The festival was masterminded by Harrisville resident Chick Colony to raise money for the private Harrisville School, and raise money it did - some $4,000 from the estimated 2,200 people who attended. But the festival also served the grander purpose of delivering the populace from its annual late-summer zucchini glut. People, it is rumored, will do just about anything to get rid of their surplus of the long green vegetable.
Disaster nearly struck, however, when unseasonably cold June weather hit the region for the first time in many years and the surplus didn't materialize. However, the quick-thinking Zucchini Central Committee (ZCC) averted the crisis by charging as admission one bag of zukes (or $1 for the zukeless).
Zukes were indeed in plentiful supply for such culinary delights as cold zucchini soup, zucchini tempura, and for dessert, zucchini chocolate-chip cake, all of which could be purchased with green tokens called ''zukes'' (one ''zuke'' equaled 25 cents, four zukes to the ''gadzuke'' - $1).
''No Cukes'' was the rallying cry of zuke aficionados, who kept a close lookout for imposters. Dr. Zuke, stethoscope and doctor's bag in hand, patrolled the town square searching for ''cukes in zukes' clothing.'' Karen Jackson of Jaffrey, N.H., was nabbed green-handed, juggling three small cucumbers. ''(My son) Ethan disguised them with Lone-Ranger masks, but I was caught,'' she lamented, pointing to the bright orange stickers labeling them as fakes.
Zucchini enthusiasts vied for green ribbons in the greased-zucchini toss, the bicycle jump over zucchinis, the zucchini relay race (runners passed the zucchini), the zucchini derby, and the Great Grateoff, where the winning peel taken from one rather hefty zuke measured in at five feet.
And you can't have a Zucchini Festival without competition for the fattest; longest; heaviest (about 15 pounds); squarest (the only entry was disqualified - too rectangular); farthest-traveled (the second-place zucchini came from Nairobi , first place had been mailed from Dublin, N.H., to South Australia and back); most grotesque zuke not grown within 10 miles of a nuclear power plant; largest zucchini that wasn't there yesterday (the winner was subjected to ''carbon dating and spectrographic analysis to ensure compliance with contest specifications''); best ''still life with zucchini'' photograph; and, of course, best of breed, which an anonymous saboteur replaced with a cucumber, informed sources report.
For the authors in the crowd, awards were presented for the best zucchini poem, essay, song (one contestant sang ''the greens''), and cheer. ''A fool and his zucchini are soon parted'' was the winner in the ''most obscure reference to zucchini'' category.
Special green ribbons went to a photo album entitled, ''Our Zucchini Wedding, '' and to the first solar-powered zucchini in history.

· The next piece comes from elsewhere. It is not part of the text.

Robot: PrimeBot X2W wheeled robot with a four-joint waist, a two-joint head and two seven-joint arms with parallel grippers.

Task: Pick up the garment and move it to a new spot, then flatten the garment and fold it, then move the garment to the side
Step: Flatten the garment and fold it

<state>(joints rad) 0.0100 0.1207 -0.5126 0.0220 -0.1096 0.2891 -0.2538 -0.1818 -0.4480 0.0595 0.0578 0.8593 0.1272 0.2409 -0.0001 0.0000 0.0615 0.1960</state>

Other zucchini highlights: the itsy-bitsy teeny-weeny zucchini bikini competition; the zucchini look-alike contest; and a performance by Zambini the Dancing Zucchini, who was auctioned off amid fierce bidding. The final bid: 60 gadzukes. Asked if the Zucchini Festival would become an annual event, Nancy Hayden of the ZCC said, ''I should hope so - it's a lot easier than selling brownies.'' The winning zucchini poem More than turkey tetrazini I hate to eat a boiled zucchini. Give it to me fried or breaded, Roasted, broiled, or feather-bedded, On a pile of lettuce shredded, Or on biscuits, you may spread it. Make it regular or unleaded, With cheese and onions nicely wedded. Keep your cooking level-headed And avoid the ever-dreaded Lest you see zucchini wasted Forlornly heaped and never tasted Save your toil, Never boil.